Le huitième chapitre enseigne que l’adhésion rigide aux règles mène à la défaite. Le commandant victorieux comprend quelles règles suivre et lesquelles enfreindre — il y a des routes à ne pas suivre, des armées à ne pas attaquer, des villes à ne pas assiéger, des terrains à ne pas disputer, et même des ordres du souverain auxquels il ne faut pas obéir. La flexibilité face aux conditions changeantes est la marque du général capable.

Le titre 九变 (Jiǔbiàn) combine 九 (Jiǔ, neuf) avec 变 (Biàn, variation ou changement). « Neuf » n’indique pas ici un nombre précis, mais la multiplicité — les nombreuses variations qu’exigent les circonstances.

Le danger des règles fixes

Sūnzǐ avertit que le général qui comprend les avantages de la flexibilité saura comment employer ses troupes. Le général qui ne les comprend pas — même s’il connaît le terrain — ne peut pas transformer cette connaissance en avantage. Le commandant qui planifie les opérations selon des règles fixes sans tenir compte des variations échouera, quelle que soit l’étendue de son savoir.

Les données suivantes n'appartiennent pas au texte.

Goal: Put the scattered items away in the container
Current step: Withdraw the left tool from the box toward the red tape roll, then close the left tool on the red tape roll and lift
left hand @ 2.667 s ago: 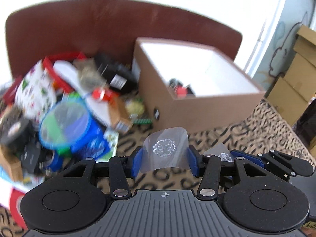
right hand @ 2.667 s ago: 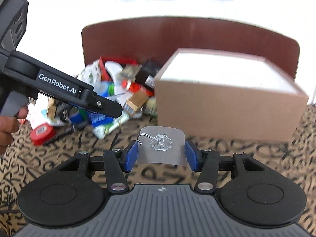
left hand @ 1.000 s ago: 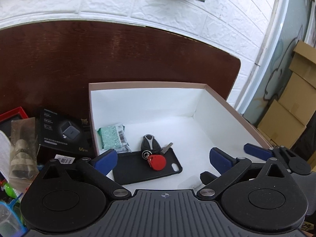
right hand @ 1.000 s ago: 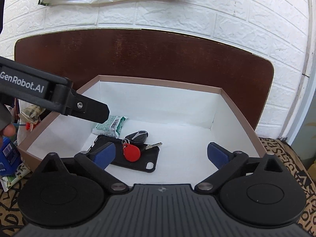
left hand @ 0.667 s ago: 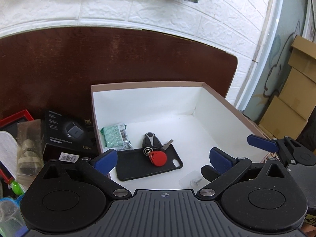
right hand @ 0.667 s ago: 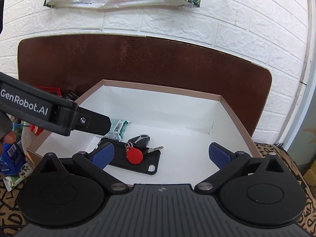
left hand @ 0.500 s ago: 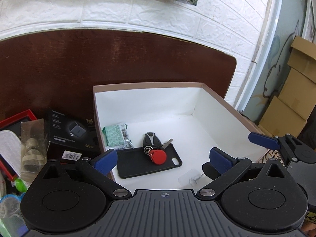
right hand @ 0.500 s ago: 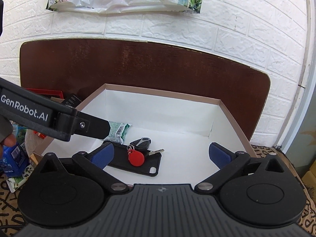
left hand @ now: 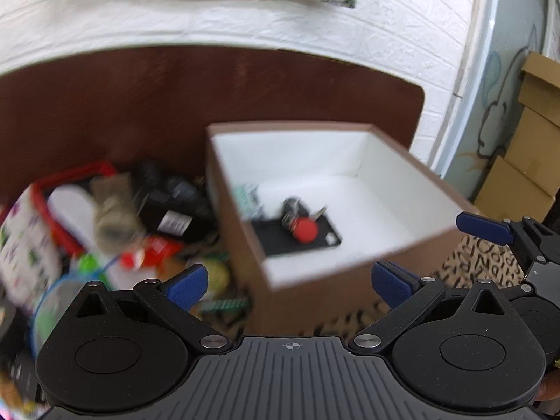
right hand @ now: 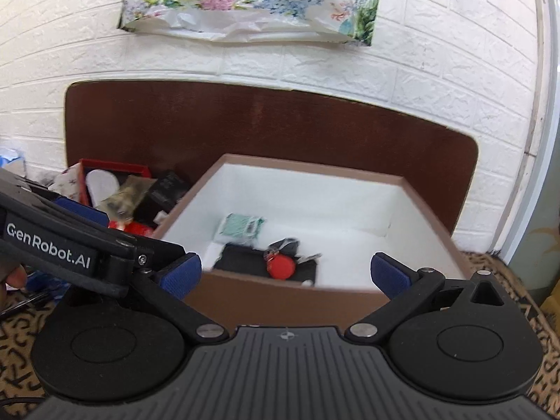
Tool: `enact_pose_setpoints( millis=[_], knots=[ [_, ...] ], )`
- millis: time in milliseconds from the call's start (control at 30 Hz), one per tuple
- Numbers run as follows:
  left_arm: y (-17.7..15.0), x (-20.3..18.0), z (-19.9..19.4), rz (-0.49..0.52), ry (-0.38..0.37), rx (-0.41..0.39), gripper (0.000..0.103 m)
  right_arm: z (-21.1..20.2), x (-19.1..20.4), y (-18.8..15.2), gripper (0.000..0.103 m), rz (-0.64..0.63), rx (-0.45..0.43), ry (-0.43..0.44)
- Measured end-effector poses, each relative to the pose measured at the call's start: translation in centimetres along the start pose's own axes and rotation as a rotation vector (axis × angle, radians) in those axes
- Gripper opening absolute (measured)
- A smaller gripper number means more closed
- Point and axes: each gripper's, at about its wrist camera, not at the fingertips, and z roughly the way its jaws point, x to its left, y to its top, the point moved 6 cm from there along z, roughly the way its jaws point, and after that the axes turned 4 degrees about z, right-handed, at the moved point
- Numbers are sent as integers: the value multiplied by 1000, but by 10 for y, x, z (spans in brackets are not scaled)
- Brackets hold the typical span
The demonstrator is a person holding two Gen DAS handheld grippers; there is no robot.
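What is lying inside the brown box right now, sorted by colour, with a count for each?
Black: 2, phone case and car key
Red: 1, round key fob
Green: 1, small packet
Total: 4 visible in the box; the near wall hides part of the floor.

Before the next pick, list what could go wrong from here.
1. The left gripper and right gripper are both open and close beside each other near the box; reaching together may make them collide.
2. The pile is jumbled and overlapping, so one grab may drag neighbours.
3. Motion blur in the left wrist view may spoil aim.
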Motion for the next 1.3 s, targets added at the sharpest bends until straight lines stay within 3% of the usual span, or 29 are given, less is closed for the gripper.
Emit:
enact_pose_setpoints(
  millis=[233,467,733,1000,1133,1300],
  knots=[
    [-75,37,-39,-82,91,59,103,-15,62,-53,103,-25,84,84],
    [-141,89,-80,-194,186,122,103,-22,132,-90,102,-44,167,254],
    [-165,148,-127,-304,299,90,101,-25,190,-96,100,-76,194,378],
    [-174,208,-141,-404,357,95,81,-10,238,-82,71,-103,202,465],
    [-180,224,-129,-442,319,132,65,1,260,-80,61,-112,228,498],
    [-180,237,-121,-464,284,133,55,14,279,-80,48,-102,272,534]
  ],
)
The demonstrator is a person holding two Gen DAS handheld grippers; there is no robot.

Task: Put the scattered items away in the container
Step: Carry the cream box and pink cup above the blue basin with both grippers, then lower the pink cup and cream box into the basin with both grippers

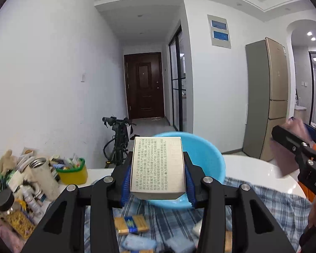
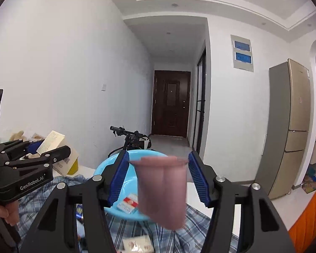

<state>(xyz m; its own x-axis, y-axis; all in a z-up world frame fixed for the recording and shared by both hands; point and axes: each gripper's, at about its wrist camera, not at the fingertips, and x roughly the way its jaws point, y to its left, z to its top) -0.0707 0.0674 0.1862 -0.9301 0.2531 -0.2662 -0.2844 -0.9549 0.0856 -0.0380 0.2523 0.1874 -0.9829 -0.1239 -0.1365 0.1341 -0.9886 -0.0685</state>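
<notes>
My left gripper (image 1: 158, 170) is shut on a beige printed box (image 1: 158, 166) and holds it up in front of the blue basin (image 1: 208, 158). My right gripper (image 2: 159, 177) is open, its blue pads wide apart. A blurred pink packet (image 2: 162, 189) hangs between them, touching neither, above the blue basin (image 2: 107, 168). A red-and-white box (image 2: 127, 204) lies in the basin. The left gripper (image 2: 40, 151) with its box (image 2: 52, 142) shows at the left of the right wrist view. The right gripper (image 1: 301, 147) with the pink packet (image 1: 284, 162) shows at the right of the left wrist view.
The basin stands on a blue plaid cloth (image 1: 174, 223) over a white table (image 1: 263, 168). Small packets (image 1: 130, 224) lie scattered on the cloth. A yellow-green tub (image 1: 73, 172), a jar (image 1: 5, 200) and clutter crowd the left. A scooter (image 1: 118, 141) stands behind. An orange chair (image 2: 307, 217) is right.
</notes>
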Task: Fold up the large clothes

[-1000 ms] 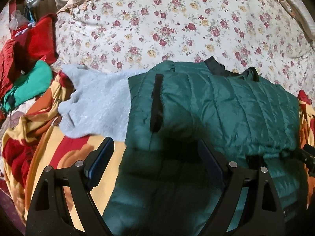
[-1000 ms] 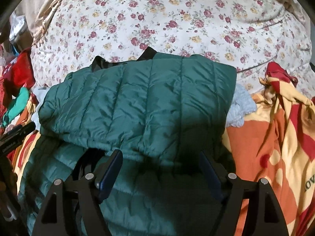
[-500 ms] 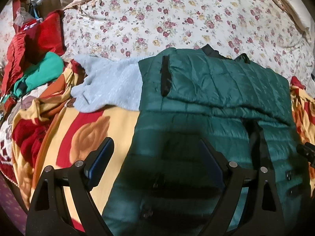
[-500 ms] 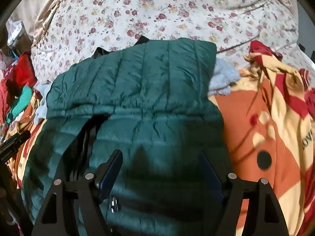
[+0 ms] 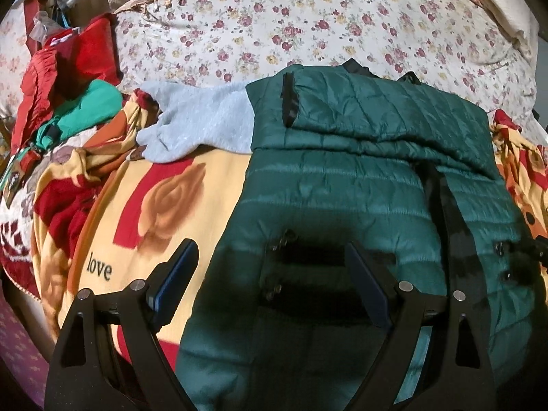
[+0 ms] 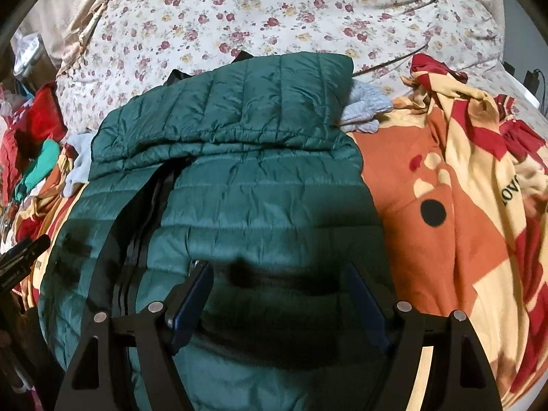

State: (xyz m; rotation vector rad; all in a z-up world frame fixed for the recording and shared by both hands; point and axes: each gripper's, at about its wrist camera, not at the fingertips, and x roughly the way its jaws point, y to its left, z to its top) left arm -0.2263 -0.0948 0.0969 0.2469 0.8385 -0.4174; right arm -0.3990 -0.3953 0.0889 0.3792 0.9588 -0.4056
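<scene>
- At the far left of the left wrist view lies a heap of red cloth [image 5: 44, 68], and a bright green garment [image 5: 85, 111] rests against it.
- Next comes a yellow, orange and red fleece blanket [image 5: 164, 202] with the word "love" printed on it; it covers the near part of the bed.
- A light grey fuzzy garment [image 5: 202, 123] lies on this blanket, and its right edge goes under the jacket.
- The left gripper [image 5: 270, 284] has its jaws wide apart and holds nothing; its left finger is above the blanket, its right finger above the jacket.
- The dark green quilted puffer jacket [image 5: 359, 188] lies in the middle of the bed, on the blanket. Its far part is folded over toward the camera, and a black zipper line runs down the front.
- The right gripper [image 6: 277, 294] is also spread apart and empty, above the near part of the jacket [image 6: 260, 205].
- Behind everything is a white bedsheet with small red flowers [image 6: 274, 10].
- To the right of the jacket the same blanket [image 6: 455, 212] lies wrinkled.
</scene>
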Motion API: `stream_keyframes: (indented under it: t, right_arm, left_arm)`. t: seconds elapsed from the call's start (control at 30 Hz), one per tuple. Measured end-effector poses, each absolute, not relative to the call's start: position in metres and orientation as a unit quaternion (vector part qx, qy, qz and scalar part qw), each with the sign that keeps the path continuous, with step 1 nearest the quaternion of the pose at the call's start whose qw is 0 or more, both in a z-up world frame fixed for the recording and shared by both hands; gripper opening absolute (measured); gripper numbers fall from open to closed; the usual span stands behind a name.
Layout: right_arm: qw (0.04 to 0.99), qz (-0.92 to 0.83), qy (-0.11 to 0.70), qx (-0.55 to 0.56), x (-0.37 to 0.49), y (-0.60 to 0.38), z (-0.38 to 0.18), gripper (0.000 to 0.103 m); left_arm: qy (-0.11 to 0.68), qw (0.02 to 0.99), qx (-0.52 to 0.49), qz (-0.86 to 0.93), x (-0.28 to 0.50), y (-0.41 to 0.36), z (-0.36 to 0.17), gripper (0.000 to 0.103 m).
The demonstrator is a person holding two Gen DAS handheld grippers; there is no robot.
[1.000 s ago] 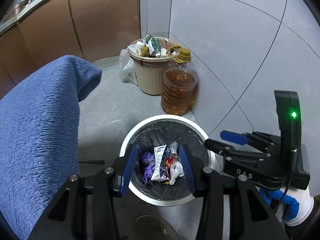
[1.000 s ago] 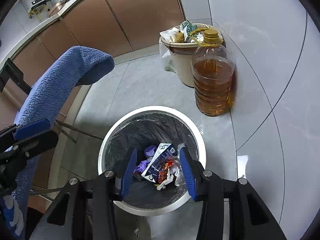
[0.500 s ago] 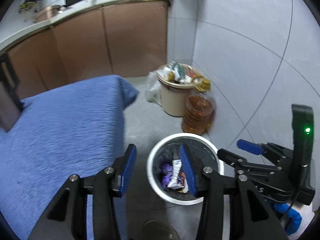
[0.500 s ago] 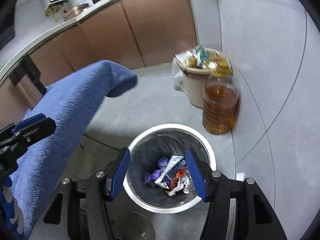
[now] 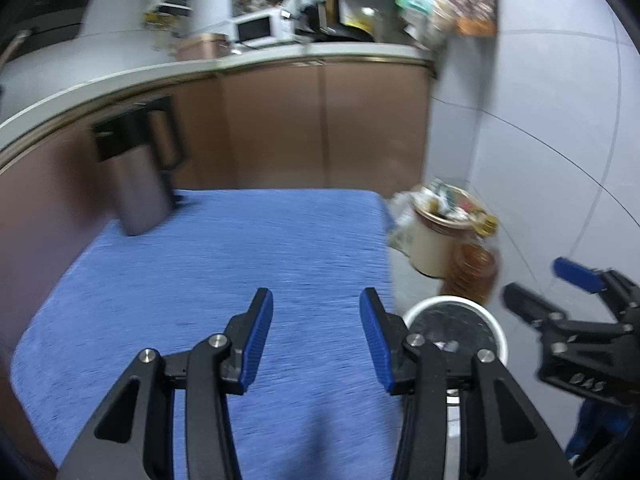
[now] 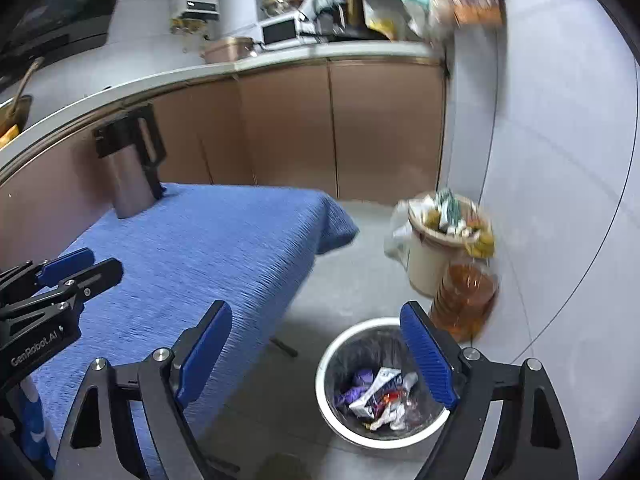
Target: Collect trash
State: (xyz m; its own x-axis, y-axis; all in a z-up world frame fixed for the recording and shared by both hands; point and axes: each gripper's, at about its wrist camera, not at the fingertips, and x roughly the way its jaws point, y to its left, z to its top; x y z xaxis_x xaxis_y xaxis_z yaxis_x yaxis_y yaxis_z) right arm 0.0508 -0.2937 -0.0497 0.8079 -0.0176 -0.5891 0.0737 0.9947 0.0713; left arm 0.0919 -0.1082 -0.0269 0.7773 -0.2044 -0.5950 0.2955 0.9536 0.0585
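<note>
The white-rimmed trash bin (image 6: 325, 394) stands on the floor with a black liner. Wrappers and a small carton (image 6: 380, 396) lie inside it. My right gripper (image 6: 316, 316) hangs high above the floor between the table edge and the bin. Its jaws are opening and nothing is between them. My left gripper (image 5: 316, 304) is open and empty over the blue-covered table (image 5: 240, 264). In the left wrist view the bin (image 5: 498, 334) sits low on the right, partly behind a finger, with the right gripper (image 5: 534, 280) beyond it. The left gripper (image 6: 104, 263) shows at the left edge of the right wrist view.
A steel thermos jug (image 6: 128, 172) stands at the table's far left corner. By the wall sit a beige bin (image 6: 428, 264) heaped with rubbish and a big bottle of amber oil (image 6: 464, 300). Brown cabinets (image 6: 340, 128) and a cluttered counter run behind.
Both grippers have risen and swung left, from right over the bin to the table. The right jaws have spread much wider. The left jaws keep the same gap.
</note>
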Motion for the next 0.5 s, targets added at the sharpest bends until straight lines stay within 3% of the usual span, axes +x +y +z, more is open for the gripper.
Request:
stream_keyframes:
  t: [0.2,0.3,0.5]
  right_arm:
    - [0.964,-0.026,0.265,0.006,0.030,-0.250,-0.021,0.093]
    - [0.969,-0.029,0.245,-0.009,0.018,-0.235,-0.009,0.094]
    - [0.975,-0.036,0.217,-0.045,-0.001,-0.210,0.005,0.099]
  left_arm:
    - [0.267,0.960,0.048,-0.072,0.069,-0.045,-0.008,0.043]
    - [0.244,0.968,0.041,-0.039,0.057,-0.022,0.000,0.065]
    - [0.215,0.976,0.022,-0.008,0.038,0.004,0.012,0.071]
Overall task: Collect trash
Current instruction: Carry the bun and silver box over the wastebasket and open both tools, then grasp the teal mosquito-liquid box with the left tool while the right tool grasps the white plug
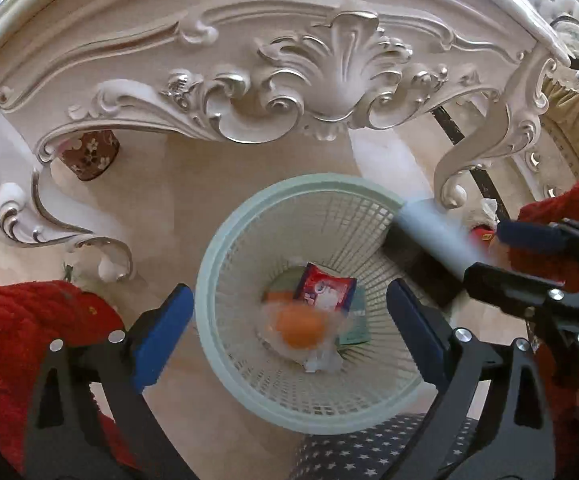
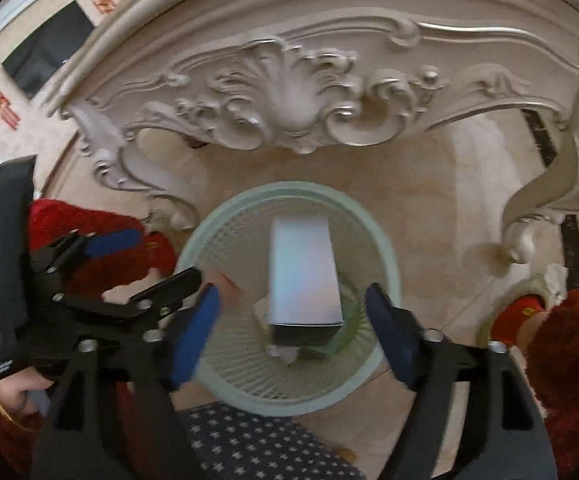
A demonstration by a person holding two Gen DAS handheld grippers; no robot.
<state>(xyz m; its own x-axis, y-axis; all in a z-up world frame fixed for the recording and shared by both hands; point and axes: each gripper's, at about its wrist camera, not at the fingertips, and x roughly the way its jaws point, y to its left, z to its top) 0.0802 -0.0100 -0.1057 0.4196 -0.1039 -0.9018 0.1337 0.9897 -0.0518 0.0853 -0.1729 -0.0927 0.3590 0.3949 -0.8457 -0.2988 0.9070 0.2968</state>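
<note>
Both pairs of jaws stand wide with nothing pressed between the pads — left gripper [image 1: 289, 332] and right gripper [image 2: 293, 328] both point down over the pale green mesh basket [image 1: 225, 240]. Below the left one, a blurred orange ball in clear wrap [image 1: 300, 330] lies over a red-and-white wrapper [image 1: 325, 292]. A grey box [image 2: 303, 276] sits blurred between the right gripper's fingers, untouched. Beyond, the carved white table [image 1: 329, 72] arches over the floor.

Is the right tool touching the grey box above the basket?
Apart. The right wrist view shows the grey box between the open blue pads of the right tool, with clear gaps both sides, over the basket.
</note>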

Ce principe est central dans la philosophie martiale de Wudang. Le pratiquant qui a mémorisé une forme mais ne peut pas adapter ses techniques à des conditions changeantes — un adversaire différent, un rythme inattendu, un terrain inconnu — possède la connaissance sans la sagesse. La progression d’entraînement Sānfēngpài existe précisément pour développer l’adaptabilité : les formes enseignent la structure, le Tuīshǒu enseigne la sensibilité, et l’application libre enseigne l’art de la variation.

Cinq défauts dangereux

Le chapitre identifie cinq défauts de caractère qui détruisent un commandant : la témérité (il peut être tué), la lâcheté (il peut être capturé), l’emportement (il peut être provoqué), le souci excessif de l’honneur (il peut être humilié) et la sollicitude excessive envers ses troupes (il peut être manipulé par le harcèlement). Chaque défaut représente un attachement émotionnel qu’un adversaire peut exploiter — un principe qui s’applique tout autant au combat individuel. Le combattant qui peut être provoqué à la colère, attiré dans un engagement excessif ou poussé par la honte à une action téméraire a remis le contrôle de l’affrontement à son adversaire.